Collection entries
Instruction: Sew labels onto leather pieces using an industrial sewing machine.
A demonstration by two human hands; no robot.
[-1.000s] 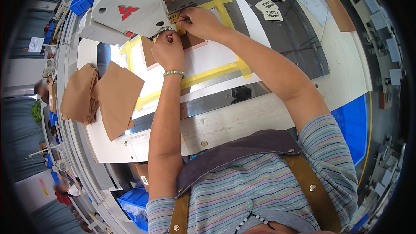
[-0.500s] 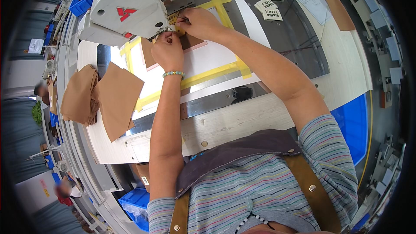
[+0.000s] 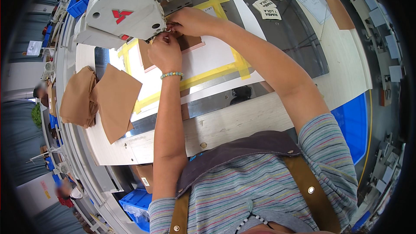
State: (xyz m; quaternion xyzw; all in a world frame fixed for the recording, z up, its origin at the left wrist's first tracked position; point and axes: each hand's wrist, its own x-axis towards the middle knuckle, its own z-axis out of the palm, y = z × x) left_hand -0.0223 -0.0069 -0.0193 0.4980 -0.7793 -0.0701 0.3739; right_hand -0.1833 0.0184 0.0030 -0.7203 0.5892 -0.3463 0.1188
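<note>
At the needle area of a white sewing machine (image 3: 117,4), my left hand (image 3: 167,54) has its fingers pinched on something too small to make out. My right hand (image 3: 186,22) is beside it, fingers curled together just under the head, what they hold hidden. Under both lies a brown piece (image 3: 190,41) with a pink-edged backing, on a white sheet (image 3: 203,67) framed with yellow tape (image 3: 208,72). To my left lie a pile of brown fabric pieces (image 3: 76,97) and a flat brown piece (image 3: 117,102) overlapping it.
The pale worktable (image 3: 346,60) has a dark plate (image 3: 303,52), white printed labels (image 3: 268,6), a drawing (image 3: 305,0) and a brown sheet (image 3: 337,6). Blue bins stand at upper left (image 3: 78,4), right (image 3: 350,128) and below (image 3: 134,206). Two co-workers (image 3: 40,91) (image 3: 69,190) are at far left.
My right hand has moved left toward the needle area and now sits closer to my left hand. My left hand has shifted slightly. The view has shifted a little.
</note>
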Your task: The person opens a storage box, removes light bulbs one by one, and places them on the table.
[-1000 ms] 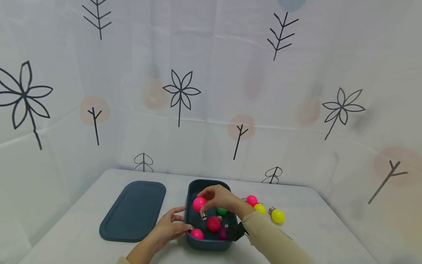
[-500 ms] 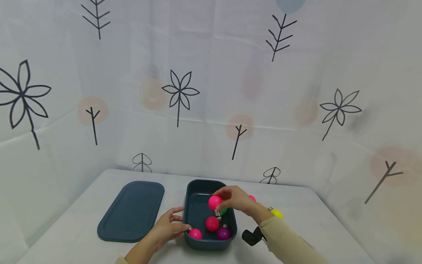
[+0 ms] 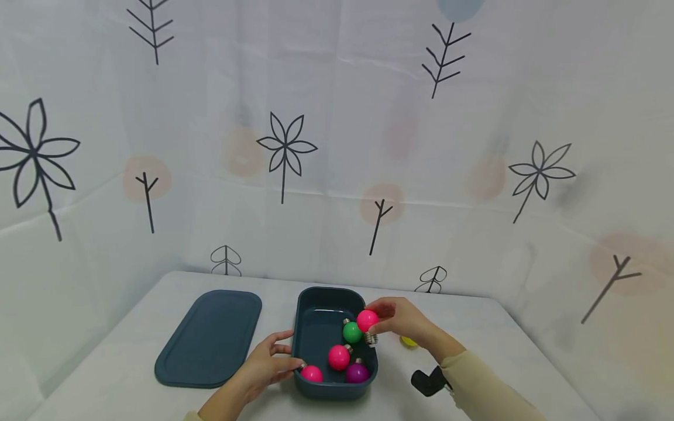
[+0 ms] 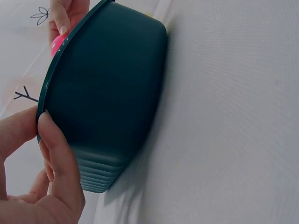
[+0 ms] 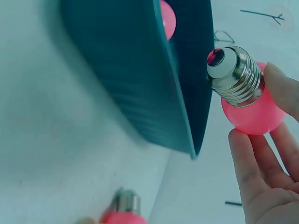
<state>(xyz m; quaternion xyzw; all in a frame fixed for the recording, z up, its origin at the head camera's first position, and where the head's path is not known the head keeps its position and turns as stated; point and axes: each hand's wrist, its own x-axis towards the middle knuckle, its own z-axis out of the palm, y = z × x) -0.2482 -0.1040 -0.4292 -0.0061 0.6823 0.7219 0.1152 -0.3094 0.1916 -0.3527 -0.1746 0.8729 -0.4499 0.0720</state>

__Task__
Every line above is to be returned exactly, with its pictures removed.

__Solution for this exercise__
Instruction: Sew labels onto leather pieces using an industrial sewing machine.
A demonstration by two human hands; no robot.
[-1.000s] 
[-0.500s] 
[+0.000s] 
State: (xyz m; quaternion xyzw; all in a world frame fixed for the recording, z up, its origin at the left wrist's first tracked position; point and axes: each hand's wrist, its own x-axis towards the middle knuckle, its own z-axis out of the palm, y = z × x) left_hand -0.0223 -0.0069 -0.0193 0.4980 -0.7793 -0.0701 0.3739; right_hand -0.1833 0.0184 0.0030 -0.7203 0.5892 -0.3463 0.1188
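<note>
At the needle area of a white sewing machine (image 3: 117,4), my left hand (image 3: 167,54) has its fingers pinched on something too small to make out. My right hand (image 3: 186,22) is beside it, fingers curled together just under the head, what they hold hidden. Under both lies a brown piece (image 3: 190,41) with a pink-edged backing, on a white sheet (image 3: 203,67) framed with yellow tape (image 3: 208,72). To my left lie a pile of brown fabric pieces (image 3: 76,97) and a flat brown piece (image 3: 117,102) overlapping it.
The pale worktable (image 3: 346,60) has a dark plate (image 3: 303,52), white printed labels (image 3: 268,6), a drawing (image 3: 305,0) and a brown sheet (image 3: 337,6). Blue bins stand at upper left (image 3: 78,4), right (image 3: 350,128) and below (image 3: 134,206). Two co-workers (image 3: 40,91) (image 3: 69,190) are at far left.
My right hand has moved left toward the needle area and now sits closer to my left hand. My left hand has shifted slightly. The view has shifted a little.
</note>
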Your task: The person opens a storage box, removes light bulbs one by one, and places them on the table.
[-1000 ms] 
[-500 ms] 
[+0 ms] 
[+0 ms] 
[+0 ms] 
<state>(xyz m; quaternion xyzw; all in a frame fixed for the recording, z up, its origin at the head camera's first position, and where the head's path is not known the head keeps its position and turns as stated; point and axes: each hand's wrist, its own x-axis towards the middle knuckle, its own z-axis out of the palm, y = z × x) -0.2482 -0.1040 -0.4292 -0.0061 0.6823 0.7219 0.1152 -0.3094 0.1916 -0.3527 -0.1746 0.8729 -0.4499 0.0720</state>

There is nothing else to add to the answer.